(What is being asked): Below are the records; output them exactly from the first line through the line with "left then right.", stopping there.

[[ Material supplied open ]]

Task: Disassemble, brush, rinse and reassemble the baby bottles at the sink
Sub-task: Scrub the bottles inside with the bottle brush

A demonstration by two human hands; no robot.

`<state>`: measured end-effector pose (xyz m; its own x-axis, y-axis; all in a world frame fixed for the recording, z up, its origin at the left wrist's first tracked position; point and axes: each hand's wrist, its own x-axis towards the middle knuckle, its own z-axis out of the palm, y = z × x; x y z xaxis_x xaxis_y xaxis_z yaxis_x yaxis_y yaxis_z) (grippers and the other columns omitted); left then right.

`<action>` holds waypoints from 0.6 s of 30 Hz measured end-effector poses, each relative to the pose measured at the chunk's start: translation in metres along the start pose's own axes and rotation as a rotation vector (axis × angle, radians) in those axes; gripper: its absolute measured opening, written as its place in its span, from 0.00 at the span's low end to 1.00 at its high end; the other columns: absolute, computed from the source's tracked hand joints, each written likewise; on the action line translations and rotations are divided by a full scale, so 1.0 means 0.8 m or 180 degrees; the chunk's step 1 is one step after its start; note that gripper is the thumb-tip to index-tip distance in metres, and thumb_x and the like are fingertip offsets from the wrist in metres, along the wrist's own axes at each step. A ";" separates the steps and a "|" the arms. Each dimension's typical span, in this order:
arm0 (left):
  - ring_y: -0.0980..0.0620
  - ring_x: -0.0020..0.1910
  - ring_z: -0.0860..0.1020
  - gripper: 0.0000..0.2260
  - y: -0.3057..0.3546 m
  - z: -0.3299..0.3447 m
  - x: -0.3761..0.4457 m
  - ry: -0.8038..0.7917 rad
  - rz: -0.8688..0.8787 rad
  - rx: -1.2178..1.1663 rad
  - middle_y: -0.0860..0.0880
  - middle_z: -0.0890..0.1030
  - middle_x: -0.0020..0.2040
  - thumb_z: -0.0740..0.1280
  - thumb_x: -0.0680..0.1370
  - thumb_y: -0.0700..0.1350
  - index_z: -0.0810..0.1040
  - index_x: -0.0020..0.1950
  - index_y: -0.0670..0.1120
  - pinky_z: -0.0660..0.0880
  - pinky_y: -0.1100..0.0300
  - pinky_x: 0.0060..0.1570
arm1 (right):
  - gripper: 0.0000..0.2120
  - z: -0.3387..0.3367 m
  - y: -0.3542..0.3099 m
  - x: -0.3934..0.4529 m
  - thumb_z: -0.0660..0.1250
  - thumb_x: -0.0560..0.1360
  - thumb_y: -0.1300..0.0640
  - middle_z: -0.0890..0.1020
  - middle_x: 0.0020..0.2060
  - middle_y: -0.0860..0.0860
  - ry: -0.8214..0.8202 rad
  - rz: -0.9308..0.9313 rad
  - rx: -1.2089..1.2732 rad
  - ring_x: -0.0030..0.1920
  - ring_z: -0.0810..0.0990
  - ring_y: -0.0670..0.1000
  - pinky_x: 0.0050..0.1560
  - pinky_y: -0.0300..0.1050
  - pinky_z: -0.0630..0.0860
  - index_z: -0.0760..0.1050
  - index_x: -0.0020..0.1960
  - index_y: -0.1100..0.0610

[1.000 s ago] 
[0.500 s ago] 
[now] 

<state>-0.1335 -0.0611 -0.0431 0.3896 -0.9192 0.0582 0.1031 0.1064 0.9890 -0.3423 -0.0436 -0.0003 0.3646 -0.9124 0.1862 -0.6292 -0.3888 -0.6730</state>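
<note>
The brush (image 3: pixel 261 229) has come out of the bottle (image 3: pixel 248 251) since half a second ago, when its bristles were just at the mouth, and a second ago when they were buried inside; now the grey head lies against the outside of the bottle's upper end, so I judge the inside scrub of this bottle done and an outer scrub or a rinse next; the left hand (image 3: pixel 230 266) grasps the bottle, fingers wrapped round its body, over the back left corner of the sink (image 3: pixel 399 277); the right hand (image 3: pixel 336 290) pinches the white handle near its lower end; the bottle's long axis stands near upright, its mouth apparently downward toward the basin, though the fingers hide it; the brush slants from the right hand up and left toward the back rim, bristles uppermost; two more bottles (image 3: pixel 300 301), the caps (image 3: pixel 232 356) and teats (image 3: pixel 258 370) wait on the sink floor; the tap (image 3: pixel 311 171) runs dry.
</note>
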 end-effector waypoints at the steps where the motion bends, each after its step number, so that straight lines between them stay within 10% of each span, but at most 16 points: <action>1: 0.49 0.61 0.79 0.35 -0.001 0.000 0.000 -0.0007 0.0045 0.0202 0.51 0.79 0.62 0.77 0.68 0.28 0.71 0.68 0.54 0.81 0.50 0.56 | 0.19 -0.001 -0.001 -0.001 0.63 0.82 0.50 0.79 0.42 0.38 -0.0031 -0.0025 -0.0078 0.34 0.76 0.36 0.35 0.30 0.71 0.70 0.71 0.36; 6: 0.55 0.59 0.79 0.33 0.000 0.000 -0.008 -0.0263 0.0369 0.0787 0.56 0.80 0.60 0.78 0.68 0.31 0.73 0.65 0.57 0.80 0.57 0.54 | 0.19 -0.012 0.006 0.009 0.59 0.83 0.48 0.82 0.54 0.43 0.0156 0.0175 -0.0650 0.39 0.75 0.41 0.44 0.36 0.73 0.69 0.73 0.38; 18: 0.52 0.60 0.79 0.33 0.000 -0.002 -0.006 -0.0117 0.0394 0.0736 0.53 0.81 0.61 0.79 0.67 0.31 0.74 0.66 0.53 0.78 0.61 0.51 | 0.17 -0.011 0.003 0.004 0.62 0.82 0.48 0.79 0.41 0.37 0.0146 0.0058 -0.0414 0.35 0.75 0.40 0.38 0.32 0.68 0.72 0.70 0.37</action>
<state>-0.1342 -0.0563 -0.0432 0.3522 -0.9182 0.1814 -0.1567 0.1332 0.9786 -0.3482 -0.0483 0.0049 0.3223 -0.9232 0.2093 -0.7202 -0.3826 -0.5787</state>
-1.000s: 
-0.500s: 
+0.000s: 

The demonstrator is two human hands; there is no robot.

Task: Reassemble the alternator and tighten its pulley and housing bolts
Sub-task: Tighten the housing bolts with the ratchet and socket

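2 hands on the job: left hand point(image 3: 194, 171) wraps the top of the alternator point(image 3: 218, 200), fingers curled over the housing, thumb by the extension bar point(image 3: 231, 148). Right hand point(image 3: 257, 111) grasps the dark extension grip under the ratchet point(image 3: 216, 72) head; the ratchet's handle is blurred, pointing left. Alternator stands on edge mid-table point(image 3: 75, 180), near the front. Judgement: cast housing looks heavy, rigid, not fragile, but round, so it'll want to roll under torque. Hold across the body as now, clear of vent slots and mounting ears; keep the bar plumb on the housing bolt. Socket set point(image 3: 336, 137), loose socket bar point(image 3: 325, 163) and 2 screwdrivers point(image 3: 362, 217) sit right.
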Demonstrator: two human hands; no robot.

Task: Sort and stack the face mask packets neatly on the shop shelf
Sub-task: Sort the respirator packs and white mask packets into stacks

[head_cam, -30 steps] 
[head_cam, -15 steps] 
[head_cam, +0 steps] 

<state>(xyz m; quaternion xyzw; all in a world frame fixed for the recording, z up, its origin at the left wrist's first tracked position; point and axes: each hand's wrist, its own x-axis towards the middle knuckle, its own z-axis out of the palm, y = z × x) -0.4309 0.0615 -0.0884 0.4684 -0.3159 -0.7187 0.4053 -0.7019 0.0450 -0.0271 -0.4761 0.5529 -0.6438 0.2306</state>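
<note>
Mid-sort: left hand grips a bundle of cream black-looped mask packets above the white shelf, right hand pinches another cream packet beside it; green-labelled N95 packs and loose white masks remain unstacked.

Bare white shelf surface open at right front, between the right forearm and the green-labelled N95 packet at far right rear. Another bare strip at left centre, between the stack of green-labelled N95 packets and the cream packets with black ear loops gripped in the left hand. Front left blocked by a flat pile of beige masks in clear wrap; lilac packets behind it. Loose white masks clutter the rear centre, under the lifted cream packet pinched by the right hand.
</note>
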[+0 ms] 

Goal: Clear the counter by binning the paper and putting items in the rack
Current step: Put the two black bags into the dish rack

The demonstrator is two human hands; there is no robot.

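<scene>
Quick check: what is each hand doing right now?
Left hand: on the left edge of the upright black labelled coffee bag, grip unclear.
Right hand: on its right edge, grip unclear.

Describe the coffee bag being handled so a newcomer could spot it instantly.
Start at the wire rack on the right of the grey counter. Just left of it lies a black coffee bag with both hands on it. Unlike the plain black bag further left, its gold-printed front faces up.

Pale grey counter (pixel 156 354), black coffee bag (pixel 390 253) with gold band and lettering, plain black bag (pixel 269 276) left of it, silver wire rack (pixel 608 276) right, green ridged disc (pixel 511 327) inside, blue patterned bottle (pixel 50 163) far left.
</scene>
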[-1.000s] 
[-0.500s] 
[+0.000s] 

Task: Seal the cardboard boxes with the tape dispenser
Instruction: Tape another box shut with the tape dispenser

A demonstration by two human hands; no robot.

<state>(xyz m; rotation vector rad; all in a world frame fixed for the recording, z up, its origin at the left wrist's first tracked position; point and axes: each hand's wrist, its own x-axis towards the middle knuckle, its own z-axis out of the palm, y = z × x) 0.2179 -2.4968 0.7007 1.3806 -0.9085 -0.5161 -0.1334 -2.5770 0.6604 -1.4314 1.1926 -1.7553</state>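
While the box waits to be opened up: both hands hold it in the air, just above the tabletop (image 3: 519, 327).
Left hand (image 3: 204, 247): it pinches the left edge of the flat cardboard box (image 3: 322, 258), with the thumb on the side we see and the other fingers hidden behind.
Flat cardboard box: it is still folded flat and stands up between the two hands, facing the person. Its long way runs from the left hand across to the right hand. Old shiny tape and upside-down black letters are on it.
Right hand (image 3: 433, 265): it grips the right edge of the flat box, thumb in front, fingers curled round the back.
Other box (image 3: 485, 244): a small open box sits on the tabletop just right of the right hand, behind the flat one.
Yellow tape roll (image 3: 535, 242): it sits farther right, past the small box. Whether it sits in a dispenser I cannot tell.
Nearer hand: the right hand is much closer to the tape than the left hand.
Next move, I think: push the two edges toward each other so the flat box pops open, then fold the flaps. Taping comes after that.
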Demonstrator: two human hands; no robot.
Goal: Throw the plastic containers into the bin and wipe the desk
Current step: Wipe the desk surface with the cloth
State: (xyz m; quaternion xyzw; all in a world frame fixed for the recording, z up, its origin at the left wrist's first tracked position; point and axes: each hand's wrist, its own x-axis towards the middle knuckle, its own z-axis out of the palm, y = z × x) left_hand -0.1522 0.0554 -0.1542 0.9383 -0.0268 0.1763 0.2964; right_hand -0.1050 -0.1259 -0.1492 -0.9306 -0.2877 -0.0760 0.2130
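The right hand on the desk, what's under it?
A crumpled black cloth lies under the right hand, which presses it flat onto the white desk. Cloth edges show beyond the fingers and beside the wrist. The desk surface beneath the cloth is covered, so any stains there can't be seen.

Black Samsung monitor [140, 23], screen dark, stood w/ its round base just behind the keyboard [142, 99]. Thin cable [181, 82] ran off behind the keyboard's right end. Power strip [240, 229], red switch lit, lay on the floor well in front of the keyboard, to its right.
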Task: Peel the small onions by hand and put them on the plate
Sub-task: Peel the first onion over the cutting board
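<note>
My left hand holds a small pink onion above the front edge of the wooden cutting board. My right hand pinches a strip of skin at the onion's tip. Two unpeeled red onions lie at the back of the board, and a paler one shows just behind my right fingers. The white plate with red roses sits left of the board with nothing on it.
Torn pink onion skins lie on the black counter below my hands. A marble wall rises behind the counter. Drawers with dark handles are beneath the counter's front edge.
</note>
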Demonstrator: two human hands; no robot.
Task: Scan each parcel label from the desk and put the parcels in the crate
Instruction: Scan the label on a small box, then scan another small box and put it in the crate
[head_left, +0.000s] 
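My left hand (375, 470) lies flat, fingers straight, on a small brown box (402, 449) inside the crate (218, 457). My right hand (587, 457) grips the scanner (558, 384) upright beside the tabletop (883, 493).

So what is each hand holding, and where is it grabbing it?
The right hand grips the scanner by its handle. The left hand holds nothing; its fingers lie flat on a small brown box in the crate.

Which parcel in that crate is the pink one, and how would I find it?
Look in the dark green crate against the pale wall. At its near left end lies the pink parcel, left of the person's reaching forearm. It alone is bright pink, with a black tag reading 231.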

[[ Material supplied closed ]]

(Answer box):
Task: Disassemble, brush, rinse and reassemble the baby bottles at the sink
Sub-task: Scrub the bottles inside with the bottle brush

A demonstration by two human hands; no robot.

`<state>`: measured end-effector pose (xyz m; its own x-axis, y-axis; all in a world frame fixed for the recording, z up, its origin at the left wrist's first tracked position; point and axes: each hand's wrist, its own x-axis towards the middle knuckle, its own z-axis out of the palm, y = z × x; x y z xaxis_x xaxis_y xaxis_z yaxis_x yaxis_y yaxis_z) (grippers and the other columns omitted); left then right.

This completes the requested output.